The objective of the study was to measure peak inspiratory flow (PIF) generated through
Turbuhaler, Aerolizer, and Diskus inhalers in children 2 to 12 years old.
An open-labeled, stratified, randomized, crossover comparison of the 3 dry-powder inhalers
(DPIs) in asthmatic children presenting to the Pediatric Pulmonary Clinic, UNM Hospital.
Patients were excluded if they had used a DPI previously or were experiencing an
asthma exacerbation during their visit. Patients were instructed how to use one device at a
time and were asked to demonstrate the use without coaching from the study coordinator
or parents. PIF was measured by a pneuomotachograph placed inline with each inhaler and
patients completed a questionnaire about their device preference.
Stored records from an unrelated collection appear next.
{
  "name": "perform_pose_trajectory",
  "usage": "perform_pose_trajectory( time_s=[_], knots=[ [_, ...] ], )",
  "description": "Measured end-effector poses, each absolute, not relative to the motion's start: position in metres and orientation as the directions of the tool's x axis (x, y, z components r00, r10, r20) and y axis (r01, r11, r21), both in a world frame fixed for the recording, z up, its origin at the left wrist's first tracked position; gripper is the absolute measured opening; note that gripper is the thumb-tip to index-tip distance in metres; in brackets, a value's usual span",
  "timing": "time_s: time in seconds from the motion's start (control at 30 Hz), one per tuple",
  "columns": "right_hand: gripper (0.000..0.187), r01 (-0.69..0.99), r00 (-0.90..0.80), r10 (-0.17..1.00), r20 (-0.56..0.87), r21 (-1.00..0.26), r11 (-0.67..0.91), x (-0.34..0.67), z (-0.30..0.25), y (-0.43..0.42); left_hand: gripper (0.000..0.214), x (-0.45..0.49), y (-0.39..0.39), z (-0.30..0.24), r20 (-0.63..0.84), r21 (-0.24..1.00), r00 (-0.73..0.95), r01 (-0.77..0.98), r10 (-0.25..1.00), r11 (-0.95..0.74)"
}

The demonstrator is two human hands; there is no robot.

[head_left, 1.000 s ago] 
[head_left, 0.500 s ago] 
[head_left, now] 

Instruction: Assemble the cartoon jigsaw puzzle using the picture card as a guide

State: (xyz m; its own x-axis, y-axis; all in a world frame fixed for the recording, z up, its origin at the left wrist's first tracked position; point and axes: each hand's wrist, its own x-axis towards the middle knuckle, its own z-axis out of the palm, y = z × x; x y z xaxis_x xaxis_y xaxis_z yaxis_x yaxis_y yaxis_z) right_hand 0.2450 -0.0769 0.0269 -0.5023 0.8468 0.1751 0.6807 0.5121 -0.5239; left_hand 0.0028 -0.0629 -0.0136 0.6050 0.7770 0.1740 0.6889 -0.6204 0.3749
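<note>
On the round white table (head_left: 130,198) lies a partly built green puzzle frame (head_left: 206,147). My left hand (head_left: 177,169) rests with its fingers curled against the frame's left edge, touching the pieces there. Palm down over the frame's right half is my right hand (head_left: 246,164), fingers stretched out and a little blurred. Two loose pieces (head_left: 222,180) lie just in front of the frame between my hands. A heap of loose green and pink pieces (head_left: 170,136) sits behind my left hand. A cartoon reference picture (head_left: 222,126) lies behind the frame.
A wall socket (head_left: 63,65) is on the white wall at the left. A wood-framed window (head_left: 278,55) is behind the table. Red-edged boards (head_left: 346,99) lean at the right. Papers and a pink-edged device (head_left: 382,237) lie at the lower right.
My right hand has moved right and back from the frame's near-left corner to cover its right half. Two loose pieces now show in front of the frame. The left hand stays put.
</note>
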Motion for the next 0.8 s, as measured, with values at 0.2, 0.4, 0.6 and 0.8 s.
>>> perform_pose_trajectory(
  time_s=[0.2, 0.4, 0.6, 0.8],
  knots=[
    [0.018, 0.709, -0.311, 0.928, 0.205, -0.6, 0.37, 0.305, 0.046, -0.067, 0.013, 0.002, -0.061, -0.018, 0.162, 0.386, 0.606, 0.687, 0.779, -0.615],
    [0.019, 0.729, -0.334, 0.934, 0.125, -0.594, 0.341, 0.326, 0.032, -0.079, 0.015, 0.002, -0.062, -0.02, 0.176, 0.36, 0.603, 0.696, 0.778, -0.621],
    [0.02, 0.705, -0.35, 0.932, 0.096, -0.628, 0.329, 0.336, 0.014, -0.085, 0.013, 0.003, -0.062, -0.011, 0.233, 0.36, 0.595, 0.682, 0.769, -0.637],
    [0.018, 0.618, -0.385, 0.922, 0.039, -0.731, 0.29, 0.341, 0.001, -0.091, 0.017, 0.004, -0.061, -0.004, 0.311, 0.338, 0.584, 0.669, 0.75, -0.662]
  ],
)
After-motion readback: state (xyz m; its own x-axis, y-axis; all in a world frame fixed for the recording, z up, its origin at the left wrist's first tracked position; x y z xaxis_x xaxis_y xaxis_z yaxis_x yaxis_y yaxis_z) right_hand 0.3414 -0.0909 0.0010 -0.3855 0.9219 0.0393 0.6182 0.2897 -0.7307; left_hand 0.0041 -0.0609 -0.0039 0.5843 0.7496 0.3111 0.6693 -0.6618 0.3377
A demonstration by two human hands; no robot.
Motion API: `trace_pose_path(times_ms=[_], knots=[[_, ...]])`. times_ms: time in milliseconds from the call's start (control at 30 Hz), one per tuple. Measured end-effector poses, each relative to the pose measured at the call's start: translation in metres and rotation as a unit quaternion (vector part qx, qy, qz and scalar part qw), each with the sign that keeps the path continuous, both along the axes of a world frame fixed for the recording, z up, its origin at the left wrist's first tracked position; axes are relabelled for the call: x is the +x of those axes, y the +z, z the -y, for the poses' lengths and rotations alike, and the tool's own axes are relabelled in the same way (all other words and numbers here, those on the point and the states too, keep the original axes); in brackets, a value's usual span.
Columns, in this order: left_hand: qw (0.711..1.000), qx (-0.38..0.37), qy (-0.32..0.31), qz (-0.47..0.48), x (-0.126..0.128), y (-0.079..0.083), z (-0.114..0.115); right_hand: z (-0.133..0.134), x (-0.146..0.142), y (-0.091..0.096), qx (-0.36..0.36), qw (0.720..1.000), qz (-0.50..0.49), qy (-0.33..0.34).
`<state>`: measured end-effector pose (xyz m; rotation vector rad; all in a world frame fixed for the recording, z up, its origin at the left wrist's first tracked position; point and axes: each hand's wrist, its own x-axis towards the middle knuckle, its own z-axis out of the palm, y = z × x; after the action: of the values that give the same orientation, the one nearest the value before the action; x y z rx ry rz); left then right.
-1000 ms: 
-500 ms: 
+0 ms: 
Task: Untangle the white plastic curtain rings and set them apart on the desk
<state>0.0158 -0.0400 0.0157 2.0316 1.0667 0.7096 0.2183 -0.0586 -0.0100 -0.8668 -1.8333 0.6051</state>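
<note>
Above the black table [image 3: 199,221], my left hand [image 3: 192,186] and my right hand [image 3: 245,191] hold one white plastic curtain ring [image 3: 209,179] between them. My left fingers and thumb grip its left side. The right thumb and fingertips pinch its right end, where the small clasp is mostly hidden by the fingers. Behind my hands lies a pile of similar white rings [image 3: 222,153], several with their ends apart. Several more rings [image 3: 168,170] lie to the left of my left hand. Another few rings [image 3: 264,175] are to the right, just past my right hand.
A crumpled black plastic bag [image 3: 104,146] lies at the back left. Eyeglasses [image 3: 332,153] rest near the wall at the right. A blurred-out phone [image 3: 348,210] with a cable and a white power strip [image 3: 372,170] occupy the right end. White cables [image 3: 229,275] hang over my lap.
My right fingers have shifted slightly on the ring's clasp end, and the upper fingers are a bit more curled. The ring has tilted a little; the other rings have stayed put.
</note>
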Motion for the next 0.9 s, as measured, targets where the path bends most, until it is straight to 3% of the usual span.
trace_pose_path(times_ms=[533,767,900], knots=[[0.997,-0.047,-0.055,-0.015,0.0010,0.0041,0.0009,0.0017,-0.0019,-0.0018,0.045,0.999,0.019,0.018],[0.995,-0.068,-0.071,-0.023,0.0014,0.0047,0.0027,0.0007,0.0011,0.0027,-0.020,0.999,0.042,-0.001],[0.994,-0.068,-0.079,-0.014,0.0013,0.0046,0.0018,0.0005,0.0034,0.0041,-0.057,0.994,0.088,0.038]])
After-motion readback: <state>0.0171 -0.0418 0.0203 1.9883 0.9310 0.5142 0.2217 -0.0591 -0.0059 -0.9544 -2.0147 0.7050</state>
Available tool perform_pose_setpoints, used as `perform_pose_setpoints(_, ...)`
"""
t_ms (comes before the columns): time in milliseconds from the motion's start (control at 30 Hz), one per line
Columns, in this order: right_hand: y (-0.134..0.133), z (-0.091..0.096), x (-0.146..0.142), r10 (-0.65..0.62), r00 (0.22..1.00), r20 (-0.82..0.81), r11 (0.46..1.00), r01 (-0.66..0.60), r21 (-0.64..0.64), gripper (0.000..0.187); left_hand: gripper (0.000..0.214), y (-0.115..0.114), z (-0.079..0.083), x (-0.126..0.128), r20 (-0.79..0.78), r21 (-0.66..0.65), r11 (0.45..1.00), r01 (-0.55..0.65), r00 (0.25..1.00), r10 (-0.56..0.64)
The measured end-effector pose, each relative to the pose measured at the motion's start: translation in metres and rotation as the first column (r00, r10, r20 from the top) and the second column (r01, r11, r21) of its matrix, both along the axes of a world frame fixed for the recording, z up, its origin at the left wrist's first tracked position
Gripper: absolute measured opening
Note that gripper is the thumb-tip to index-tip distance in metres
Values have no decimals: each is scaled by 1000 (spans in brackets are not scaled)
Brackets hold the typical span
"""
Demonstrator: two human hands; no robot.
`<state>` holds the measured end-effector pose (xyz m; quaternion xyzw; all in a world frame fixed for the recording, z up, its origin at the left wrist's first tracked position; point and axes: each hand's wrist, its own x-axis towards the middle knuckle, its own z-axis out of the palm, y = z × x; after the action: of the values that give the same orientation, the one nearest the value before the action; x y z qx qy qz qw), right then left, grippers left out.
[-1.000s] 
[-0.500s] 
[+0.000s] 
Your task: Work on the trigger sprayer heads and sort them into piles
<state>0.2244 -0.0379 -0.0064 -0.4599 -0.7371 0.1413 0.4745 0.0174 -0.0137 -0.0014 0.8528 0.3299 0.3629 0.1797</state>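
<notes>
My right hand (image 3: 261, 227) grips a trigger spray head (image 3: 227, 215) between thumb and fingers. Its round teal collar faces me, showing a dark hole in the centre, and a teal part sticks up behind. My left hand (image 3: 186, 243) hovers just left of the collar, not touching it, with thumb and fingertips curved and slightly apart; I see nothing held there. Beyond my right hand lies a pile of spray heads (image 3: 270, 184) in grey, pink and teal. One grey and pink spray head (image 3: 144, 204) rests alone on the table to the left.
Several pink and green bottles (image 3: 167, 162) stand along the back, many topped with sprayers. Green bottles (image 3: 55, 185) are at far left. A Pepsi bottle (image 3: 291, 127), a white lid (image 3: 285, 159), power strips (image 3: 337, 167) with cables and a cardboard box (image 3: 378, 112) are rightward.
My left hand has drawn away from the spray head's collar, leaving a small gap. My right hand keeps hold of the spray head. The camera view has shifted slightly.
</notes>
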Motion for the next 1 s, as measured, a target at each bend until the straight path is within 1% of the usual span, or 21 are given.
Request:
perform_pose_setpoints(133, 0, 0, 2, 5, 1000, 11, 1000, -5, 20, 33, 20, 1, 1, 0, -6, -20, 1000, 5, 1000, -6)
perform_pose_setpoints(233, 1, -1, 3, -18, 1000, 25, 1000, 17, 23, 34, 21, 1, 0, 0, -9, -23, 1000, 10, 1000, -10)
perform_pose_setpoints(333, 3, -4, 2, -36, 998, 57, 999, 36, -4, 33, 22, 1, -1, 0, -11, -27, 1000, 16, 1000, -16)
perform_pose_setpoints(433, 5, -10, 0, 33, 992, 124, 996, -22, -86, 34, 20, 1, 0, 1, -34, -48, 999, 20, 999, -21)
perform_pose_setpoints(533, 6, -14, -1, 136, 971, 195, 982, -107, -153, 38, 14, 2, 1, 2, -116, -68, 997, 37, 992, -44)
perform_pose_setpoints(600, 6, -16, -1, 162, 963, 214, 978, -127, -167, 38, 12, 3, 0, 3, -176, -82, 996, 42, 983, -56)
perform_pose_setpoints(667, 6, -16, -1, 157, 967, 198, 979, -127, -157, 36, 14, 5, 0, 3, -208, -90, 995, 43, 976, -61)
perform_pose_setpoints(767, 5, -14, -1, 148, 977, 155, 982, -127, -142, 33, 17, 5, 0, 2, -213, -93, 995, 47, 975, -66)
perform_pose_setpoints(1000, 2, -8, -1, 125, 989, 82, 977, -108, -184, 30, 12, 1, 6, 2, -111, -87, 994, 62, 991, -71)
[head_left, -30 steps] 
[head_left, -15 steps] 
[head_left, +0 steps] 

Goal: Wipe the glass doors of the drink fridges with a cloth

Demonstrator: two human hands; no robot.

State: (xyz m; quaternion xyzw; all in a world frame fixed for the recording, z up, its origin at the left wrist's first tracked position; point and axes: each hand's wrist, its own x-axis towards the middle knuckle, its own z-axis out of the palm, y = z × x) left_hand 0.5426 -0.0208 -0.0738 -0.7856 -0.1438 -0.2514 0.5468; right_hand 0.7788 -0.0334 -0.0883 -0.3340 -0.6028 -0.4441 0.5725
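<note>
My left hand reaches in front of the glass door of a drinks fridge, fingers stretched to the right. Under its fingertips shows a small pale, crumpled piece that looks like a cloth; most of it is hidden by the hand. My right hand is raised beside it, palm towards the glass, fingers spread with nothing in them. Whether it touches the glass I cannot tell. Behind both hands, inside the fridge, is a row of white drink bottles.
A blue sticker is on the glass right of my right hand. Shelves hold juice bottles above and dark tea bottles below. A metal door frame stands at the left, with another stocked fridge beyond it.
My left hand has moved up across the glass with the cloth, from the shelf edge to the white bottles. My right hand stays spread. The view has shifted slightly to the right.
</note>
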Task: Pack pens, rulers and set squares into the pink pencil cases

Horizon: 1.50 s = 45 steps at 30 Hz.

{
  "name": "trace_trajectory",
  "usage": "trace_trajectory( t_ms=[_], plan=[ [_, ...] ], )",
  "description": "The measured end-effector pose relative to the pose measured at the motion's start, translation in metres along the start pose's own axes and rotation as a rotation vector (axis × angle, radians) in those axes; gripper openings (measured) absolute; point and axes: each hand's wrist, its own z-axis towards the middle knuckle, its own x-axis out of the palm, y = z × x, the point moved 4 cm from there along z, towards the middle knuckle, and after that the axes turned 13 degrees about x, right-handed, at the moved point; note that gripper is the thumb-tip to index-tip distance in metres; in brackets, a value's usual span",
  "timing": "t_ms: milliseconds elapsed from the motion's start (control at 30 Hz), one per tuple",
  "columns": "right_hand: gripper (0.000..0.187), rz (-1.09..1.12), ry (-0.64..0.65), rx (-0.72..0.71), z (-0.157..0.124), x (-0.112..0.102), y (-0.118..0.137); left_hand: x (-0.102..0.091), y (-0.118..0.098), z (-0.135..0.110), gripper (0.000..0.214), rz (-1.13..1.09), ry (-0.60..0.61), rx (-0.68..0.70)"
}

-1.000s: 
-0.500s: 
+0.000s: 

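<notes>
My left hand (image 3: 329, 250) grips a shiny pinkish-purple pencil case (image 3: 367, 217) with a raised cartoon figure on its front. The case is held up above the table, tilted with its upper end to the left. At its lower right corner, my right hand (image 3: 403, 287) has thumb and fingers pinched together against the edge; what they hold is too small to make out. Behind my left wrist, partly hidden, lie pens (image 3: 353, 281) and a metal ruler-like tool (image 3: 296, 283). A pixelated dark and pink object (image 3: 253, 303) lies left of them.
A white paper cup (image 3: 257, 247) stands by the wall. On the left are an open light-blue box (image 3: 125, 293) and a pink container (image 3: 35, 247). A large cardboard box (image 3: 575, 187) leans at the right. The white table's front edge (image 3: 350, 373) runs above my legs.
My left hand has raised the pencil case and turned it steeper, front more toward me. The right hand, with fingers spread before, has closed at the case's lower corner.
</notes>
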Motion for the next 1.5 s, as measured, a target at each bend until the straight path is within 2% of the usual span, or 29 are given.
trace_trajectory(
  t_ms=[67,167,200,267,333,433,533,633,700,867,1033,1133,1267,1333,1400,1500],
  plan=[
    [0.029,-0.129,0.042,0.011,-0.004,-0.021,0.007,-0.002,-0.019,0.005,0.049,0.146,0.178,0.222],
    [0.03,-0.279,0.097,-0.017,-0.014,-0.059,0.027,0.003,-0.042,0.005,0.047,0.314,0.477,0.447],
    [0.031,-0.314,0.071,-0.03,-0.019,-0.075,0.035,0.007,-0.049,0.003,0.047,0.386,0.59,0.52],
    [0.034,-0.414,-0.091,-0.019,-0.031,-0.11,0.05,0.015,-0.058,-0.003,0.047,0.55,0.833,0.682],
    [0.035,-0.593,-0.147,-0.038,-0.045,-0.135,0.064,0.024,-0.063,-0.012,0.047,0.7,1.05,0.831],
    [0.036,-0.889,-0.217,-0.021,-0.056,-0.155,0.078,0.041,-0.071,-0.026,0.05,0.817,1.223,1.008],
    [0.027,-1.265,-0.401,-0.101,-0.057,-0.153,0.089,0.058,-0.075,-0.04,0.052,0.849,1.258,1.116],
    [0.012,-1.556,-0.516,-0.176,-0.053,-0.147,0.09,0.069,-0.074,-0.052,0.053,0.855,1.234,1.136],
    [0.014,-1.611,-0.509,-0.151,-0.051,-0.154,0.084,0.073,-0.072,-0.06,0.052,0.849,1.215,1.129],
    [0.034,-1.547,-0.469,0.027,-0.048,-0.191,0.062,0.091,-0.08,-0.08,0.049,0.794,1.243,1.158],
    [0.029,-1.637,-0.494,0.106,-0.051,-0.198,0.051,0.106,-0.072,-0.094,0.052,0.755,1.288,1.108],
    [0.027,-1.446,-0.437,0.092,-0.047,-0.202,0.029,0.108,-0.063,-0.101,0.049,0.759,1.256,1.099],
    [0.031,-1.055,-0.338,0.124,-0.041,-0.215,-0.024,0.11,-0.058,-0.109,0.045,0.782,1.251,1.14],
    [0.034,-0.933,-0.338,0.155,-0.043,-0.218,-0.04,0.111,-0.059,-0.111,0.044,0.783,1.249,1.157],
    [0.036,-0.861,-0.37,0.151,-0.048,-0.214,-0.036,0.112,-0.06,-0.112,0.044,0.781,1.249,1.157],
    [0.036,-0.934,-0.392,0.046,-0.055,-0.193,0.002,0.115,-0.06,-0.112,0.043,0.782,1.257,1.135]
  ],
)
A total of 60 patients completed at least one part of the study, 10 in each age group. The
mean PIF through Aerolizer (55.7 ± 23.7 L/min) was significantly higher than Diskus (48.4 ±
18.9L/min) and Turbuhaler (37.5 ± 14.8 L/min) (p < 0.05 for all the comparisons). The mean
PIF through Diskus was significantly higher than Turbuhaler (p < 0.001). The percentage
of total patients who could generate a PIF ≥ 30L/min with Aerolizer (96%) was statistically
higher than those with Diskus (84%) or Turbuhaler (69%) (p < 0.05). No difference was
found in the percentage of patients who generated PIF ≥ 60L/min with different devices.
Eighty-seven percent of generated PIF measurements in children younger than 5 years old
were less than 60L/min, whereas 85% of generated PIF measurements in children older than
2 years old were at least 30L/min. When asked which device they preferred, a greater percentage
overall (41%) chose Diskus. (Pediatr Asthma Allergy Immunol 2006; 19[4]:223–230.)